602 Words- Approximately 3 minute read

 A Legislative Housing Agenda for Washington

 A Unified Approach to Affordability, Stability, and Long-Term Residency

Housing in Washington is no longer just a question of supply and demand, it has become a terrible question of who gets to stay, who gets to buy in, and who profits from rising costs. Working families are increasingly priced out of ownership and renting while speculative capital treats housing as a financial instrument rather than a place to live, and a human right. How often have you eyed property costs in Idaho or Oregon and thought about the move just to afford a place to live?

Housing must first serve all residents who build their lives here, not only those who extract value from it.

At the center of my proposal is a first-time homebuyer protection structure designed to reward long-term Washington residents and reduce the barriers to entry for ownership. Individuals who have lived in Washington for at least five years, and purchase a primary residence under $1.5 million would qualify for a substantial property tax reduction—effectively eliminating property taxes for the first five years of ownership. This is a targeted stabilization mechanism intended to make the early years of homeownership viable for households most vulnerable to displacement from rising housing costs.

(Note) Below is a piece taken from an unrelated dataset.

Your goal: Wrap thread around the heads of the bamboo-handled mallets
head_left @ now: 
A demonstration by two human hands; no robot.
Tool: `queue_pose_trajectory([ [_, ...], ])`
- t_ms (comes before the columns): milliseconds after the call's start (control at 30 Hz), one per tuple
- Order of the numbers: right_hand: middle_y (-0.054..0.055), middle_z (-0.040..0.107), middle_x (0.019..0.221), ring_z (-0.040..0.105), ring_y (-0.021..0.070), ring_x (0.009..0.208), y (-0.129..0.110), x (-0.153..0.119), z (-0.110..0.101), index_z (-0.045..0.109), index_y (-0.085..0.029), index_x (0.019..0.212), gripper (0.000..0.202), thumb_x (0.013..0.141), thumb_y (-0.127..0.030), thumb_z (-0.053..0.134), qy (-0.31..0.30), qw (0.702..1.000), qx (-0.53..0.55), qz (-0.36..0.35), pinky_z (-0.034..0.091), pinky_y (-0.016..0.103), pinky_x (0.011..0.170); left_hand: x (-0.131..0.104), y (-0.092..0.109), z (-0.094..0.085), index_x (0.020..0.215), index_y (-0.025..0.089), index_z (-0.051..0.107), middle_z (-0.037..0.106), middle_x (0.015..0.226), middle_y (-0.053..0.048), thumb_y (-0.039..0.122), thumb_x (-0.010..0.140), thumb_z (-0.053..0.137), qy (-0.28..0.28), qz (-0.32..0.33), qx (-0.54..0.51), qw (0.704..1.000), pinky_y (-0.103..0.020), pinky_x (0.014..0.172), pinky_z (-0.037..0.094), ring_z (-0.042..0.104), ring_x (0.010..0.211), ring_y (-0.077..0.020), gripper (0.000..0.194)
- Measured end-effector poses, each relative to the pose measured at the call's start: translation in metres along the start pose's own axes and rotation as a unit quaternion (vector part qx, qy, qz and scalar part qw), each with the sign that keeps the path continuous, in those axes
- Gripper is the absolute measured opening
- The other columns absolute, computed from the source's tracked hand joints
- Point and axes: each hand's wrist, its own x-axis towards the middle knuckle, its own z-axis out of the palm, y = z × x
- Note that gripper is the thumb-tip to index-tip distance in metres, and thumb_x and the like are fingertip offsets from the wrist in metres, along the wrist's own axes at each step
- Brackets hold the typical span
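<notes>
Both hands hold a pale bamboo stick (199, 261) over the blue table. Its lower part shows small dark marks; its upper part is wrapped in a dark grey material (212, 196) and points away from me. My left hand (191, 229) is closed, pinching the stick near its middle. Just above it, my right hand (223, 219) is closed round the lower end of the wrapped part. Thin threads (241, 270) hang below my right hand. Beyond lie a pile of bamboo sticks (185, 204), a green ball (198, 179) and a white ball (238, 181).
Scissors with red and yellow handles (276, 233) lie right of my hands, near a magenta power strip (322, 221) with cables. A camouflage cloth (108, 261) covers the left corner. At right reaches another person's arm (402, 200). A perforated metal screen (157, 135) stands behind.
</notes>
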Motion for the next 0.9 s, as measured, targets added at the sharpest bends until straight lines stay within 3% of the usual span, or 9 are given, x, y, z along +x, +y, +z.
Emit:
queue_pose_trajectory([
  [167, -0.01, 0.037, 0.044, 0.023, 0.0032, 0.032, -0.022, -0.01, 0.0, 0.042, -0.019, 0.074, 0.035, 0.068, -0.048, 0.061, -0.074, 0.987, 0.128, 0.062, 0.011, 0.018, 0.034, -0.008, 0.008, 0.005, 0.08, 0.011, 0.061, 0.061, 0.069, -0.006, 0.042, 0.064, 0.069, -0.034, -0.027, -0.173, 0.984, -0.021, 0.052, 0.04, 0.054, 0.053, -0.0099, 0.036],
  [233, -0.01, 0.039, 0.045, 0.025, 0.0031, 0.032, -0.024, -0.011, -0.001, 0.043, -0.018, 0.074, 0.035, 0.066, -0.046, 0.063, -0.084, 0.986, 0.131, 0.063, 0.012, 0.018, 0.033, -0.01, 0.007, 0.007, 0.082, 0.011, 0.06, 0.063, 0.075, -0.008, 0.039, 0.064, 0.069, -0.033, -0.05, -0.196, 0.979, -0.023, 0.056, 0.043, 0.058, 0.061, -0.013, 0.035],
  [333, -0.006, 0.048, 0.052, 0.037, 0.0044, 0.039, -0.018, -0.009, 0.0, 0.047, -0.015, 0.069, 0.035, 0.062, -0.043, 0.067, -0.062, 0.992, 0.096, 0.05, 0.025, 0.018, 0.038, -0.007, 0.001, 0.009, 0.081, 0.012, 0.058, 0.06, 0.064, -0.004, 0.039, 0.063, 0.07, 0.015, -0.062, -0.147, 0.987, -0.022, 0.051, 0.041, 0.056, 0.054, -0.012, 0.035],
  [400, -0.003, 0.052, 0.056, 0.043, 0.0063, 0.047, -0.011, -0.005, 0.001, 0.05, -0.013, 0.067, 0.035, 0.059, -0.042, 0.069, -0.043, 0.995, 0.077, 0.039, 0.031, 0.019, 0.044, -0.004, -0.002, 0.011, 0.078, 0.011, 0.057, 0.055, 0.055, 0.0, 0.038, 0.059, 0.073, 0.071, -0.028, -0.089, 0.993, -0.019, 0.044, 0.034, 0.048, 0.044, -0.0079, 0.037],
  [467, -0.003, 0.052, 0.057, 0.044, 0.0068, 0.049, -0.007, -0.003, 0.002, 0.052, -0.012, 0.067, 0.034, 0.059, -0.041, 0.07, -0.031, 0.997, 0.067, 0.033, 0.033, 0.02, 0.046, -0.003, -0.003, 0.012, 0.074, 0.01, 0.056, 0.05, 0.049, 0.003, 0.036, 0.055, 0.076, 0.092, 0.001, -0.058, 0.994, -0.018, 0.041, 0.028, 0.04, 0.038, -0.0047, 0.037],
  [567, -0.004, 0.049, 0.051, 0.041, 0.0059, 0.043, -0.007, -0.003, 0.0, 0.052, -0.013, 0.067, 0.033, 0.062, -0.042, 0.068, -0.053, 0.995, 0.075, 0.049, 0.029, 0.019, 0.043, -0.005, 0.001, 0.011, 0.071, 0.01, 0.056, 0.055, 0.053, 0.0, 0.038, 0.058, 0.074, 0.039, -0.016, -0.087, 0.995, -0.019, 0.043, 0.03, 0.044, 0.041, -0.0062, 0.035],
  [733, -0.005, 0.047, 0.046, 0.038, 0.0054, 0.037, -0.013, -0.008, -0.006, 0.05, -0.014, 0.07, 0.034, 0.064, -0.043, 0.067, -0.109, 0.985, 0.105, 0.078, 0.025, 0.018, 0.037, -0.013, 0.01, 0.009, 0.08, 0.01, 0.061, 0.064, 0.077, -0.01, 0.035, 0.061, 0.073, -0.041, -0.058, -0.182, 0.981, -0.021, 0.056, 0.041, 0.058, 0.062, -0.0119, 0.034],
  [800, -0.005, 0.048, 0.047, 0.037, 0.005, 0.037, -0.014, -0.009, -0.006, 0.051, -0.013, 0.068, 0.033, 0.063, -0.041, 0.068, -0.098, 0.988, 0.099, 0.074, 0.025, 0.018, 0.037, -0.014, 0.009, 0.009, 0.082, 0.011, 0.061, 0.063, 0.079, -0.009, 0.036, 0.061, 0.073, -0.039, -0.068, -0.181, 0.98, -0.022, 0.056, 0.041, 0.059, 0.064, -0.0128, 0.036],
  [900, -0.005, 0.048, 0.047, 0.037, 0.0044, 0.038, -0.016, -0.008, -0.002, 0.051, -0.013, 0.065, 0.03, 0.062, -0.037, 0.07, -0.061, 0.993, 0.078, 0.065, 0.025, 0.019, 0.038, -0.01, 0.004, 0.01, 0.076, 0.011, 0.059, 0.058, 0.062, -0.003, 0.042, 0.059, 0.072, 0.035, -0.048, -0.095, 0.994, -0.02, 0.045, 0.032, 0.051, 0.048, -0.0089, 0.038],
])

To preserve critical state funding, I will introduce corrective tax measures for non-first-time buyers and speculative purchasers. Buyers new to Washington would face a temporary increase in property tax rates during the first five years of ownership, discouraging rapid turnover and short-term acquisition strategies. Investment-driven purchases would be treated separately and more directly, with significantly higher tax rates over a ten-year period and an additional 10% excise tax on purchase price. Those excise revenues would be dedicated to a First-Time Homebuyer Support Fund, directly recycling speculative activity into down payment assistance and affordability programs for new entrants to the market.

I do recognize that not all (most) residents will not transition immediately into homeownership- a renter myself. For long-term renters, the proposal establishes a mandatory, structured savings mechanism tied directly to rent payments. A small percentage of monthly rent would be automatically placed into a dedicated account reserved for future home purchase. Landlords would be required to match a portion of these contributions, similar to a 401k account, sharing responsibility in building tenant mobility rather than extracting value without return. The system would include protections to prevent cost-shifting behavior such as sudden rent spikes intended to undermine eligibility, as well as provisions allowing renters over age 50 to redirect accumulated funds into retirement savings instead of homeownership if that path better fits their long-term security.

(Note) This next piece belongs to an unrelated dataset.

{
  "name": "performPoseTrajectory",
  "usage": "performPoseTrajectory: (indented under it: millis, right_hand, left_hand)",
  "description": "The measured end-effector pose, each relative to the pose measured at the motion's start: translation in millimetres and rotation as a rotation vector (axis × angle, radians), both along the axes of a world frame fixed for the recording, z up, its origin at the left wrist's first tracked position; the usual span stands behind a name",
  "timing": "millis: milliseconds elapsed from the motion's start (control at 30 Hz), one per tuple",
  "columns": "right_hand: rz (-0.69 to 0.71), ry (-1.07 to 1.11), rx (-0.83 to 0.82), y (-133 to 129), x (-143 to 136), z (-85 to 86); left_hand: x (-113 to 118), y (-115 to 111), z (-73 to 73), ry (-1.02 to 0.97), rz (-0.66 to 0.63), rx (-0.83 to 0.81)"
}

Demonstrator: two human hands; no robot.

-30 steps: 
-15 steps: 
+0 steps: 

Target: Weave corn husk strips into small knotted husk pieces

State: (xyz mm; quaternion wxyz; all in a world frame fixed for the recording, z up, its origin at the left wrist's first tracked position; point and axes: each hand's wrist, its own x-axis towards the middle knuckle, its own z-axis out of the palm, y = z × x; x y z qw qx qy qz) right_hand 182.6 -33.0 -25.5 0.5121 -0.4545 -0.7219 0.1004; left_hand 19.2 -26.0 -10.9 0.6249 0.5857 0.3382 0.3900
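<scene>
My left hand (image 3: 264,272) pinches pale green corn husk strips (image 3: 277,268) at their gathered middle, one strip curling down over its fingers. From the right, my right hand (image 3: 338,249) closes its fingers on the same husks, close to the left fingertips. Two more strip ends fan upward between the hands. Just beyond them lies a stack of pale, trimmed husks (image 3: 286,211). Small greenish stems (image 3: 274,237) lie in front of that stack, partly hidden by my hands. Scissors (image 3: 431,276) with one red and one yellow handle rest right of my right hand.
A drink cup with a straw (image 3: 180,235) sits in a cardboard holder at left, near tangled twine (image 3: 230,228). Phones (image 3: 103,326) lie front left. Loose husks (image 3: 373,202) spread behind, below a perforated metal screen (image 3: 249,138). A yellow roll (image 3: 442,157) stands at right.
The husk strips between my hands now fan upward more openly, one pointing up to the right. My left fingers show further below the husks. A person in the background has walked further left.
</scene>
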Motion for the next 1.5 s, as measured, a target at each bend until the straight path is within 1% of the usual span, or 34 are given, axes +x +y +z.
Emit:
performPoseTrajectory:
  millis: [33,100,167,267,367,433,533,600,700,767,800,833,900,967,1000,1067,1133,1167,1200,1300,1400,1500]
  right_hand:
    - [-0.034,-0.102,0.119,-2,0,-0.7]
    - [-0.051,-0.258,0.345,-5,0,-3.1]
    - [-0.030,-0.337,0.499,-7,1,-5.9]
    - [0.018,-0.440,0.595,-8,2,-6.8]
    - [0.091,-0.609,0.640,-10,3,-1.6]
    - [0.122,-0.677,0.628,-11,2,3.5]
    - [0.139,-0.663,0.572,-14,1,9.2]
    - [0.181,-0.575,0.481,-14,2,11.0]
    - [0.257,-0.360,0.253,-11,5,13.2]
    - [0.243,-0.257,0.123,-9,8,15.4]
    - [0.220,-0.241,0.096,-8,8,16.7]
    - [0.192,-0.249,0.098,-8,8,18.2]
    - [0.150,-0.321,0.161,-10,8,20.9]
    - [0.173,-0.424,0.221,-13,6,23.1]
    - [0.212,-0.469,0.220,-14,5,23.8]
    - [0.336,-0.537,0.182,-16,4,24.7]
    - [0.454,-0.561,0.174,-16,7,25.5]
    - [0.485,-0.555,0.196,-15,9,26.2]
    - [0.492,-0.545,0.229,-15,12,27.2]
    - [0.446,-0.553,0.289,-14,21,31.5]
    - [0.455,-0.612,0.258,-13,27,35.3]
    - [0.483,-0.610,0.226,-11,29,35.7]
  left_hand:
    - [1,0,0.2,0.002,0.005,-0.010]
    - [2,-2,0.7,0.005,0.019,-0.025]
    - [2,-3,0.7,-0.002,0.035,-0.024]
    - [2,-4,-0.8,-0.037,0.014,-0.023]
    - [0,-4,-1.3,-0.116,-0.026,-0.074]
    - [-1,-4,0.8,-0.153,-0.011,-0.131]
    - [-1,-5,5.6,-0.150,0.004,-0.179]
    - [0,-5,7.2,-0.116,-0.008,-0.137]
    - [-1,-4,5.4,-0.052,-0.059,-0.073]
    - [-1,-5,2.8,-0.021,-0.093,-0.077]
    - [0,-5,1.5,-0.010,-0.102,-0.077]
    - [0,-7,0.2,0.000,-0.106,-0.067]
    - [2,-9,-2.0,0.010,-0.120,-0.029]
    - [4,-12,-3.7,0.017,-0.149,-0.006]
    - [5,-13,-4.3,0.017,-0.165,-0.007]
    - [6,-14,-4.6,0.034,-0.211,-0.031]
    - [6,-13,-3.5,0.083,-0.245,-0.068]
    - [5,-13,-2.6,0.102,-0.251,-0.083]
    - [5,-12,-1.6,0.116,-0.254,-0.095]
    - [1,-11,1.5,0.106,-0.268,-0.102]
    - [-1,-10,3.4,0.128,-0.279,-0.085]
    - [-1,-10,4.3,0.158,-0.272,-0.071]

Housing mobility is hardly constrained only by prices, but by the absence of disciplined, protected savings pathways for renters who have historically been excluded from asset-building mechanisms like mortgage equity.

Taken together, this legislative approach will replace fragmented housing interventions with a unified system that aligns incentives across the entire market. It prioritizes residents with ties to Washington and keeps wealthy outsiders from pushing them out, heavily discourages speculative accumulation of housing stock, and builds a structured, realistic bridge for renters to eventually become owners.

Nearly every suggestion for correcting Washington’s housing affordability (or lack thereof) is a non-starter because large scale investors are prioritized over real people. It is time to stand up to big money. I will not back down until every Washingtonian can work towards a realistic plan to reach their housing goals whether it be a fixer-upper, 200 acre ranch, penthouse apartment, or suburban condo close to work. People deserve a place to live that doesn’t require sacrificing their sanity or comfort. It is time to level the playing field and put the needs of everyday Washingtonians ahead of big investors and special interests!